→ **Provided data**:
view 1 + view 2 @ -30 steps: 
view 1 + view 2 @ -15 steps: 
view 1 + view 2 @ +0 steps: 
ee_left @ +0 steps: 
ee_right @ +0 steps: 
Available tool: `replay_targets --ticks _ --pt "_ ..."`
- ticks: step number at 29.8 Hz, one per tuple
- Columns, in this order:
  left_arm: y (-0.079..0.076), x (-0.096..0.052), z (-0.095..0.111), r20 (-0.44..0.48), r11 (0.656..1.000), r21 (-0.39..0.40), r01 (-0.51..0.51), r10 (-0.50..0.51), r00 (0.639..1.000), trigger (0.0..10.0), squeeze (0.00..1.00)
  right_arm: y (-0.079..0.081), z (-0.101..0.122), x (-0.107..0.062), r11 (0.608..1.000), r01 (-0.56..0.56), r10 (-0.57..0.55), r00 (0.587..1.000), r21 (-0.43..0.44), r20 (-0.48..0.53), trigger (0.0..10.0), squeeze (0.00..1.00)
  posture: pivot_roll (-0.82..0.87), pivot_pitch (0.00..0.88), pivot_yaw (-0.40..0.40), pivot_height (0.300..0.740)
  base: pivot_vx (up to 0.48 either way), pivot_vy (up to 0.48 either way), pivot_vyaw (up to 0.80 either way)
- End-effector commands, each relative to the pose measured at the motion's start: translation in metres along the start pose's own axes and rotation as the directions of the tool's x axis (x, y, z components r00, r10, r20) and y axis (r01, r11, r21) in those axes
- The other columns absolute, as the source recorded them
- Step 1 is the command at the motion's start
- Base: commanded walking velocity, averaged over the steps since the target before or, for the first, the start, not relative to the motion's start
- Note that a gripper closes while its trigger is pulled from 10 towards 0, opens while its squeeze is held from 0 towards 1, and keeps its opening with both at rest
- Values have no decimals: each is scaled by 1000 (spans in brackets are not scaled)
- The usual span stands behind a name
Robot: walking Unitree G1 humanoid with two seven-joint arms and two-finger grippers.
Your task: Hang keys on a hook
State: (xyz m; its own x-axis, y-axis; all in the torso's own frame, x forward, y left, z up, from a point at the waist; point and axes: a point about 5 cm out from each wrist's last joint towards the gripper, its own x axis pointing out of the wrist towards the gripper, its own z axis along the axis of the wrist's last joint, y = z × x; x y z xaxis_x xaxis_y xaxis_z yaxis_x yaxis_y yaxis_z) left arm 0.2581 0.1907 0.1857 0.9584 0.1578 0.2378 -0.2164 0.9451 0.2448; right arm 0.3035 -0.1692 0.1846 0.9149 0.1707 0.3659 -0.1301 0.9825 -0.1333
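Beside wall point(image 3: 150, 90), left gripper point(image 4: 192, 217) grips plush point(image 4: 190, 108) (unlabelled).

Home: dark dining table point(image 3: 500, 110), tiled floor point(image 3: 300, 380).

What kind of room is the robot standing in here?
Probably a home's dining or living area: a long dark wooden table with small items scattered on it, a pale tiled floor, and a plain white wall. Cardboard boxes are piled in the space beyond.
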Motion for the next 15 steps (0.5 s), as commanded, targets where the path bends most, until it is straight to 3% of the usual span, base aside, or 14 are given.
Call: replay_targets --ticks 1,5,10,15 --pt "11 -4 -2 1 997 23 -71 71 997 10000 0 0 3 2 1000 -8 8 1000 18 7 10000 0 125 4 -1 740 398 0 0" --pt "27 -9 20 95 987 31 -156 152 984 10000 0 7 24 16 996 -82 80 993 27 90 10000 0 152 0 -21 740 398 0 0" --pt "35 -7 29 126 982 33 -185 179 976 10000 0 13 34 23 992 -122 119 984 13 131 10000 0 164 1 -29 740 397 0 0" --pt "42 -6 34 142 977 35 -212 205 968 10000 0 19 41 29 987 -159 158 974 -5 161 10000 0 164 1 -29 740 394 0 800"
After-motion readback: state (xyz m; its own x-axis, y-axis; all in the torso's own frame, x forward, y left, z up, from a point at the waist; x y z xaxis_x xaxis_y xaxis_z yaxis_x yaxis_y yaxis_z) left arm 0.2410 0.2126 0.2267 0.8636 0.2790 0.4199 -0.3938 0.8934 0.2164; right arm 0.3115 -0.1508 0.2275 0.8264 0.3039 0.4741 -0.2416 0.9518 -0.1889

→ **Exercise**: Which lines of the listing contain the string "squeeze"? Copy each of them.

→ **Response to the task**:
  left_arm: y (-0.079..0.076), x (-0.096..0.052), z (-0.095..0.111), r20 (-0.44..0.48), r11 (0.656..1.000), r21 (-0.39..0.40), r01 (-0.51..0.51), r10 (-0.50..0.51), r00 (0.639..1.000), trigger (0.0..10.0), squeeze (0.00..1.00)
  right_arm: y (-0.079..0.081), z (-0.101..0.122), x (-0.107..0.062), r11 (0.608..1.000), r01 (-0.56..0.56), r10 (-0.57..0.55), r00 (0.587..1.000), r21 (-0.43..0.44), r20 (-0.48..0.53), trigger (0.0..10.0), squeeze (0.00..1.00)
- Note that a gripper closes while its trigger is pulled from 10 towards 0, opens while its squeeze is held from 0 towards 1, and keeps its opening with both at rest

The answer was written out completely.